本篇論文期望利用薄膜式陽極氧化鋁模板製備出核殼結構單晶二硒化銅銦奈米柱的元件。期望改善塊材式陽極氧化鋁易碎良率低的問題，並且以低成本且低溫的電化學沉積技術，製備大面積的奈米柱陣列，利用奈米柱結構相較於平面式結構其高比表面積的優勢，配合核殼結構的改善，達到更佳的光電效果，爾後應用於各項光感測器的元件當中。
本篇論文成功製備出單晶二硒化銅銦奈米柱，以電鍍液pH1.7、電鍍電壓-1.2V為最佳參數，其製備完成之CIS晶粒大小為43.4nm，並且以(112)晶相為優選的單晶結構，所製備完成的CIS/n-Si二極體具備整流特性在2V為22.2mA/cm2，在-2V為-1.72x10-4 mA/cm2，再經過核殼結構的改善過後，在2V的電流提升到1270 mA/cm2。而最佳電鍍條件的CIS二極體，應用於光感測方面，其光響應度為1.57A/W，再經過核殼結構的改善後提升到12.76A/W，有確實改善光響應度且達到光感測的效果。

In recent years, one noticeable concept of automobile electronics is autopilot. LiDAR is the main technique of autopilot for sensing obstacles around the automobiles which consists of laser, photodetector, and images processing.
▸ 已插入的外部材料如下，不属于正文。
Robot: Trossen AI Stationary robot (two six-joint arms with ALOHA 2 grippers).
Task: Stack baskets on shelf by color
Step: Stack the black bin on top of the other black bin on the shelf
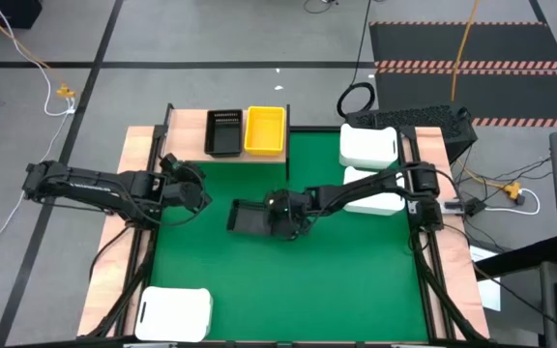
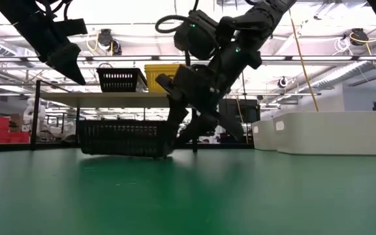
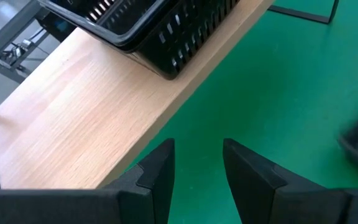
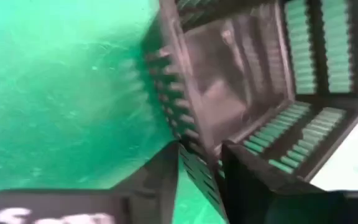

In this study, we utilize nanorod structure to fabricate a highly sensitive photodetector to achieve the multi-point detection like LiDAR. We realize the photodetector by electrochemical deposition assisted with a thin film anodic aluminum oxide(AAO) template made by anodic polarization process. The pore of the AAO template is further widen and smooth with the step down voltage anodization and KCl cathodic polarization. CuInSe2(CIS) is a prominent material for optical absorption, therefore we modulate the pH value of plating solution and plating voltage for manufacturing high quality single crystal CIS nanorod through the AAO template.
The best plating pH value and plating voltage for CIS nanorod in this study is 1.7 and -1.2V which results in a single crystal structure CIS nanorod with grain size 43.4nm after rapid thermal annealing(RTA) process.
CIS/n-silicon diode exhibits a tremendous rectifying characteristic of forward current density 22.2 mA/cm2 and reverse current density -1.72x10-4 mA/cm2. CIS/n-silicon diode photoresponsivity enhances from 1.57 to 12.76A/W with ITO core-shell structure.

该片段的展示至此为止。